Dataset records:
# # # #

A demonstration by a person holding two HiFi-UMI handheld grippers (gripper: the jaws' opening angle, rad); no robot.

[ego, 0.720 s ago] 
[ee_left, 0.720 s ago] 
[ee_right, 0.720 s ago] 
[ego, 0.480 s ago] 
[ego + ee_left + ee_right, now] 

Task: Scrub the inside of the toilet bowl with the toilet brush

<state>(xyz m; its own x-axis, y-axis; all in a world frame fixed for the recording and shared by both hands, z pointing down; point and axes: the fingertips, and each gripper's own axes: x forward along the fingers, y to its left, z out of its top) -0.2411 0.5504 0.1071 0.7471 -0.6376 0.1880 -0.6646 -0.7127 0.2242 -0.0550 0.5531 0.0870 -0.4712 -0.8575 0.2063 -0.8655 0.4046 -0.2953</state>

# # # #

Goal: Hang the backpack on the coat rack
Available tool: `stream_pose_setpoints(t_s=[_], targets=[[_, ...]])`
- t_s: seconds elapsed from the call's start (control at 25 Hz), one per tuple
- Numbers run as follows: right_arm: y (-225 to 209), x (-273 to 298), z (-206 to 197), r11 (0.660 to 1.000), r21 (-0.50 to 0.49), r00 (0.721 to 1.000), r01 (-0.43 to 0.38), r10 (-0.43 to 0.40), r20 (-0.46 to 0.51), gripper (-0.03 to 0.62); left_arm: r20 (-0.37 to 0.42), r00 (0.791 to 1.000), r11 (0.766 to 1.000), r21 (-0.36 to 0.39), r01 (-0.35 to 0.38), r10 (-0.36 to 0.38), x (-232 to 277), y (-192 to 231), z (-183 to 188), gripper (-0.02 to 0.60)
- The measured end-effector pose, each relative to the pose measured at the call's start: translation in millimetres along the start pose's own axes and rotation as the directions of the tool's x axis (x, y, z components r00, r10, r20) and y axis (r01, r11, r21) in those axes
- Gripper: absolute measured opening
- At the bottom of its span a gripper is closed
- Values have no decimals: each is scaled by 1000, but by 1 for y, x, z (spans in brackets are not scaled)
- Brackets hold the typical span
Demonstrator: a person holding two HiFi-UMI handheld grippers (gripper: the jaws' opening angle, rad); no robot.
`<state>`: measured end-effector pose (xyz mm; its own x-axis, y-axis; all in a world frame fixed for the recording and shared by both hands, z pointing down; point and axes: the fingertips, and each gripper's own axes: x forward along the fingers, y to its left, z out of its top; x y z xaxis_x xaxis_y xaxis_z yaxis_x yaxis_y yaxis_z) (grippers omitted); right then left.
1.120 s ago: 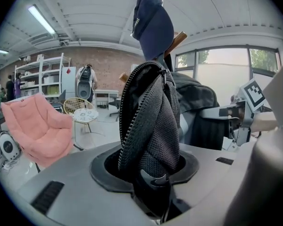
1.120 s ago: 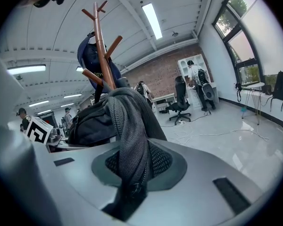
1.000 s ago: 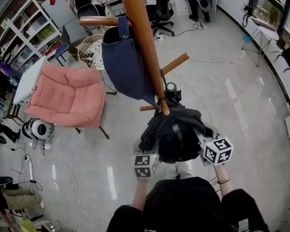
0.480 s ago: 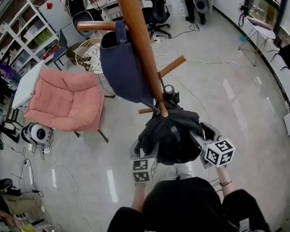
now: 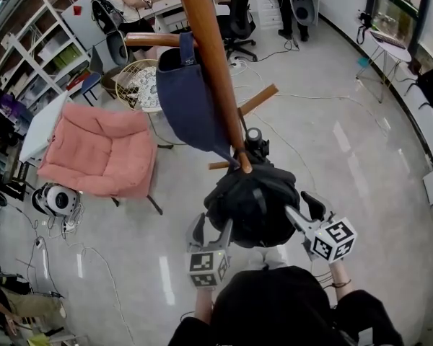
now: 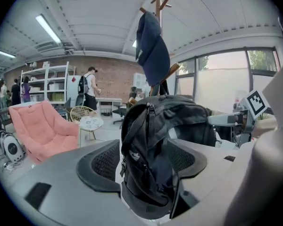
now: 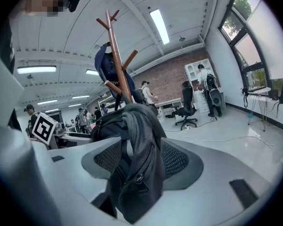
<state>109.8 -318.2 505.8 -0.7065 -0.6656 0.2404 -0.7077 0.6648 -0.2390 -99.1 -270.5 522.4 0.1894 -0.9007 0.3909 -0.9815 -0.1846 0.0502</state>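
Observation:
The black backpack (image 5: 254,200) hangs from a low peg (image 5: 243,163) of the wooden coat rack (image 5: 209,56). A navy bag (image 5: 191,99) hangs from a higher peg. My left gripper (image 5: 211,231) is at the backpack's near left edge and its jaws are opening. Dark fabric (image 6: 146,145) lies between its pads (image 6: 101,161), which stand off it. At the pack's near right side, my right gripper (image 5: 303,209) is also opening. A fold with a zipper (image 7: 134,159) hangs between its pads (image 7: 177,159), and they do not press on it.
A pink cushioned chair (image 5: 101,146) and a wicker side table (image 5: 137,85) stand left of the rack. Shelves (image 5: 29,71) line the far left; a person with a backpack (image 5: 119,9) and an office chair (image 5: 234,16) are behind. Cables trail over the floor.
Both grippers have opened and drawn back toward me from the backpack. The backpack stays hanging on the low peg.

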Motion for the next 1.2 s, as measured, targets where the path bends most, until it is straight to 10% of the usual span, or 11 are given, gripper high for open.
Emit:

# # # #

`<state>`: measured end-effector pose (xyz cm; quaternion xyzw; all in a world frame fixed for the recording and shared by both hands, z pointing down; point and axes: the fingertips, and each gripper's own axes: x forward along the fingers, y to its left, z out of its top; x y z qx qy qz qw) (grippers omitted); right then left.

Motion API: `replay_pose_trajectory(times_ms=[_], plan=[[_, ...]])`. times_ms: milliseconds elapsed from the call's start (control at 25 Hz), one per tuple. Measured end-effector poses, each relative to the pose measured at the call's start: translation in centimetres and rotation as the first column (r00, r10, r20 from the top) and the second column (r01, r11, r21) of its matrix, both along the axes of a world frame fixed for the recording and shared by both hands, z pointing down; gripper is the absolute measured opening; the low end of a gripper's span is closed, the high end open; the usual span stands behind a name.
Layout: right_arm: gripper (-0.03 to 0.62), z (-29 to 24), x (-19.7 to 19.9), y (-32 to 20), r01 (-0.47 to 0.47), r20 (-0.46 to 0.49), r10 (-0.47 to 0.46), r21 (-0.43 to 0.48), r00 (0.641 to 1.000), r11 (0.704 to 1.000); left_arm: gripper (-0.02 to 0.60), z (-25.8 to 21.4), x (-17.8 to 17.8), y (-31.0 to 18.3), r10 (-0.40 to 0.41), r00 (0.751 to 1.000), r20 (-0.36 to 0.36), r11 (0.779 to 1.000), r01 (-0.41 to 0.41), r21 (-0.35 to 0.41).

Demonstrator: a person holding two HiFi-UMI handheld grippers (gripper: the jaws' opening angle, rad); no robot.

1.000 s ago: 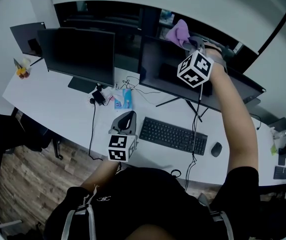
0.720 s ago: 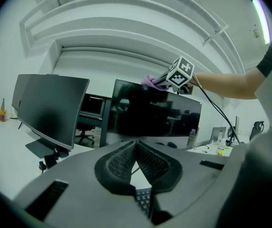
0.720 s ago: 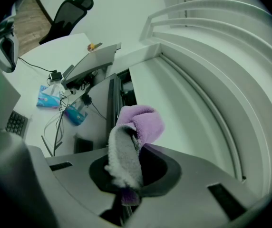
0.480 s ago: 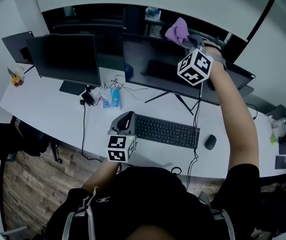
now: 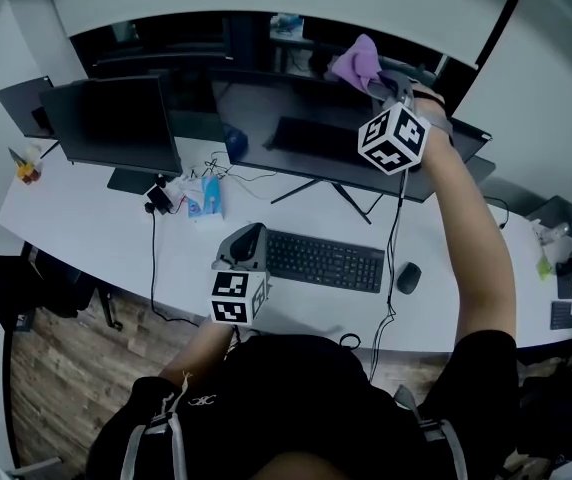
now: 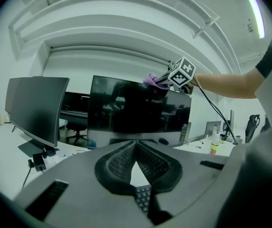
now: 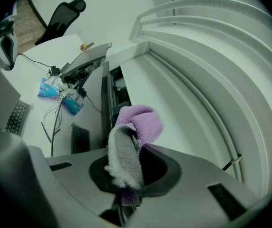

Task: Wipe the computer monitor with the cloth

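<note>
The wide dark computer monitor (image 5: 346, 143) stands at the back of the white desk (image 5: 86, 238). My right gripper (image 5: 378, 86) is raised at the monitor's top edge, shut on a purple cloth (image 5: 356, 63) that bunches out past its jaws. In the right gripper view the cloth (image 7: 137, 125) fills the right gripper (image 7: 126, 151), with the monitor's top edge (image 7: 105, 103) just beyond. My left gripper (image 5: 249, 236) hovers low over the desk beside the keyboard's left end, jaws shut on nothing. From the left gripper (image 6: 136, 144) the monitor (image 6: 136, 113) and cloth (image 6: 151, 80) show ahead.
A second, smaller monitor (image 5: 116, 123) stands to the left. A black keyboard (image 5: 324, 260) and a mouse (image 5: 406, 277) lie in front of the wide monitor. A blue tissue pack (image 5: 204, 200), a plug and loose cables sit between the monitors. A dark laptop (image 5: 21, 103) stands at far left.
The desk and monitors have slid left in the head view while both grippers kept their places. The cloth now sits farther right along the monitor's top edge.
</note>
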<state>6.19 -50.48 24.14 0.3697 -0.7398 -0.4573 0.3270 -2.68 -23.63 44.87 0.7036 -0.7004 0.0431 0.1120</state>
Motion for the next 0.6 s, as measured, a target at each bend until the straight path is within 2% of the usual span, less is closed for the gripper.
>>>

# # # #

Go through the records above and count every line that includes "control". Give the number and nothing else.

2